New wasp species named after Oscar Piastri in amber discovery
A 98-million-year-old wasp trapped in Burmese amber now carries Oscar Piastri’s name, linking a tiny fossil to McLaren orange and ancient insect diversity.

Oscar Piastri’s name has turned up in a place no Formula One driver ever expected, attached to a flat wasp preserved in Burmese amber from northern Myanmar and dated to about 98 million years ago. The species, Gwesped piastrii, is just 1.15 mm long, but it adds a new piece to the fossil record of insects from the middle Cretaceous.
The naming was deliberate. In the research article describing the insect, the epithet was said to honor Piastri for his achievements in Formula One and to echo the amber’s color, which reminded the researchers of McLaren orange. The wasp is the second species in the genus Gwesped, and the paper says the discovery helps refine understanding of morphological diversity within that genus.
That scientific detail gives the tribute weight beyond the novelty of a celebrity name. The new species was collected from Noije Bum Hill in the Hukawng Valley of Kachin State, Myanmar, part of the rich Burmese amber deposits that continue to produce insects from a critical slice of Earth’s history. The description says Gwesped piastrii can be separated from the previously known species by a higher number of flagellomeres and distinctive forewing venation, the kind of anatomical differences taxonomists use to sort out ancient lineages.
The timing gave the story an easy sports hook. Piastri, 25, had already won nine grands prix and was spending the weekend off at the Isle of Man TT races before returning for the Monaco Grand Prix weekend, set for June 5-7. Separate reporting said he watched qualifying from Bray Hill with his manager, Mark Webber. He had not yet commented on the tribute.
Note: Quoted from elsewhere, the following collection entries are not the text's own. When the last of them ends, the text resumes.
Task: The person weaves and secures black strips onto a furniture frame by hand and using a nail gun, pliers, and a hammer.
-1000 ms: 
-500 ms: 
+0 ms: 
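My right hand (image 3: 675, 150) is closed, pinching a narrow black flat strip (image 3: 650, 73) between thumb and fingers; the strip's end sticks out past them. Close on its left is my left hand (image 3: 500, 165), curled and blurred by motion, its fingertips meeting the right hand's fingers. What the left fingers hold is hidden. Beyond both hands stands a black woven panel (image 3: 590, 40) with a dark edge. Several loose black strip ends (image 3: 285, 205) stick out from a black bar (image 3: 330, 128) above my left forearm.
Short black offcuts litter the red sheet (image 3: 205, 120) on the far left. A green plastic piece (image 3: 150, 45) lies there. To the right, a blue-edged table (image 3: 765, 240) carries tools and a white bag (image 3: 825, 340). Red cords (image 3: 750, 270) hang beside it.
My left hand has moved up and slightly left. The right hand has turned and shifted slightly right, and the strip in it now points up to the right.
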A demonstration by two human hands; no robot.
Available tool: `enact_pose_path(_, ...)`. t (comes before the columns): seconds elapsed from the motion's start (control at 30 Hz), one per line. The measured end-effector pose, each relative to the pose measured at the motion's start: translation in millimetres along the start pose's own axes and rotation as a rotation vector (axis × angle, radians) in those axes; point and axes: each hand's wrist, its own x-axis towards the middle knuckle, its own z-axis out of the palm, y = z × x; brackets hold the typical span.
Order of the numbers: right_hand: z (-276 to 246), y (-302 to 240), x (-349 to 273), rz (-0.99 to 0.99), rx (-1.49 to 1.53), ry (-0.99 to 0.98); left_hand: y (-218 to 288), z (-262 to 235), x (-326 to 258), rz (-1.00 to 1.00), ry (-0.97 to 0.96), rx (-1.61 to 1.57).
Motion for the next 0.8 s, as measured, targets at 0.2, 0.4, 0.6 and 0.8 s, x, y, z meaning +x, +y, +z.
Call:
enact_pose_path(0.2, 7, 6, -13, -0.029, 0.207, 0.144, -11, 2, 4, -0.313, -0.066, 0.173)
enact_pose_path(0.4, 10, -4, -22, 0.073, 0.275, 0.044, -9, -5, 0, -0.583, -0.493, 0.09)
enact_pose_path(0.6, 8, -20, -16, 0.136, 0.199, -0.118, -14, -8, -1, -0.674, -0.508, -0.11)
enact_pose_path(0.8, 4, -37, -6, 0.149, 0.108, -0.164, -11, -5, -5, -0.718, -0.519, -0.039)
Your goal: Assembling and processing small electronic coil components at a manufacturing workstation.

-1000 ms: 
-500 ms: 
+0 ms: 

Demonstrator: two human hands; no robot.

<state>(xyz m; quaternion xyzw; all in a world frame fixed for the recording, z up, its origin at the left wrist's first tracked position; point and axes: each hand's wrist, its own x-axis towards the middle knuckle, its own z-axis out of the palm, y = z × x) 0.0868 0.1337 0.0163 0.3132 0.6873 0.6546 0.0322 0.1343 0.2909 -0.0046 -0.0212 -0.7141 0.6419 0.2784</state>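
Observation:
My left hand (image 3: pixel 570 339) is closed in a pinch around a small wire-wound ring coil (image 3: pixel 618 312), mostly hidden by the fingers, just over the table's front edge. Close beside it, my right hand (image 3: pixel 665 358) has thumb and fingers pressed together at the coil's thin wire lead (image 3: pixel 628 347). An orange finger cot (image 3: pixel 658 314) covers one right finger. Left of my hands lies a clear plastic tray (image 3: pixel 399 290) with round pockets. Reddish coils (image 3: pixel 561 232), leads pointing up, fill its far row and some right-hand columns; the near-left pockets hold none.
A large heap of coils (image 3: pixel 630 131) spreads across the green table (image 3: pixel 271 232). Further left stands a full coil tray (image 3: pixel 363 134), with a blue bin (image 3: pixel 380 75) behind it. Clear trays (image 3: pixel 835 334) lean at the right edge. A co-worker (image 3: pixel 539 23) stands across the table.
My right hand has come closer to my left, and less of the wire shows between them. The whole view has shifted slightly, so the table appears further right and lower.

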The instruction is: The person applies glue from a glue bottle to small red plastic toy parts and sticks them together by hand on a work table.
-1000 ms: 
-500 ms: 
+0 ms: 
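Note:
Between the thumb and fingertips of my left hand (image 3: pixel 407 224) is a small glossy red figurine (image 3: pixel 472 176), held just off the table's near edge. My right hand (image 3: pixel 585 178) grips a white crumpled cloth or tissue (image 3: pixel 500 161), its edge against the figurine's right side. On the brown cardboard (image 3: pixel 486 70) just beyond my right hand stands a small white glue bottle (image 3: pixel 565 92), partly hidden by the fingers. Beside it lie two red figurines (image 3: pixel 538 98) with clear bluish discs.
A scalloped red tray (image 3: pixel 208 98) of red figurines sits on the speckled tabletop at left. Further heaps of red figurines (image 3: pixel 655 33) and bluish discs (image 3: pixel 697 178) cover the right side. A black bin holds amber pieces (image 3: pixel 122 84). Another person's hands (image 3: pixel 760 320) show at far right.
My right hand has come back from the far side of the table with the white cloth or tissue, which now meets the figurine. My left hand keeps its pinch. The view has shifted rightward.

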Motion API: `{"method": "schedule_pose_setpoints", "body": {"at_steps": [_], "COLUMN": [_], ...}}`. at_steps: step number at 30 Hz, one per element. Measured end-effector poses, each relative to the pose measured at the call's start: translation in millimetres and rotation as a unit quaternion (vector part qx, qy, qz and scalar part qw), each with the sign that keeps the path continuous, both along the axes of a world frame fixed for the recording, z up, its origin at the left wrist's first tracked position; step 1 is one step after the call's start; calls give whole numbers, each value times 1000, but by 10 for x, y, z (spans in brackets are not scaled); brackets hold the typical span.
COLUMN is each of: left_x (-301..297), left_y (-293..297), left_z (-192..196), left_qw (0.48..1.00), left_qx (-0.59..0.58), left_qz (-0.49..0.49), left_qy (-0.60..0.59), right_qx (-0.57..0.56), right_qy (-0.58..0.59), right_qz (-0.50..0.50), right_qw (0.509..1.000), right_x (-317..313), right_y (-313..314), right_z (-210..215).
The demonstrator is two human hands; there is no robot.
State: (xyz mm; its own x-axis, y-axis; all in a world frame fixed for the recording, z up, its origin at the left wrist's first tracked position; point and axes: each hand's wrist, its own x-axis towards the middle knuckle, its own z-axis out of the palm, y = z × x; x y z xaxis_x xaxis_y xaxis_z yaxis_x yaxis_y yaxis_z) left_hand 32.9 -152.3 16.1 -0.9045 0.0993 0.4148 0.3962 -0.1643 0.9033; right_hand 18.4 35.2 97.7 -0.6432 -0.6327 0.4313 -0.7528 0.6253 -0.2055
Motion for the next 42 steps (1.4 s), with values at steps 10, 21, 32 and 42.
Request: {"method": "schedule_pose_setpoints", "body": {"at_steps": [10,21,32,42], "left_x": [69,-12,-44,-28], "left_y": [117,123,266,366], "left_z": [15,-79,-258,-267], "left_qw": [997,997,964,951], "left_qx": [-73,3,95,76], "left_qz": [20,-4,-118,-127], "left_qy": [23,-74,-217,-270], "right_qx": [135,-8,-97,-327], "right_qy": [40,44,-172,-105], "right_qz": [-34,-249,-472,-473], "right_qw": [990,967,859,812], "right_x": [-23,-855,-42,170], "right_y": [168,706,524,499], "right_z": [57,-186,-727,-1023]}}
Taxonomy often lives far from the public eye, but names like Gwesped piastrii can pull a technical paper into wider view. In this case, the connection to a current title contender makes an ancient insect more memorable without changing the science behind it. The fossil still matters for what it reveals about an extinct wasp lineage, and the celebrity tie simply helps more people notice the discovery.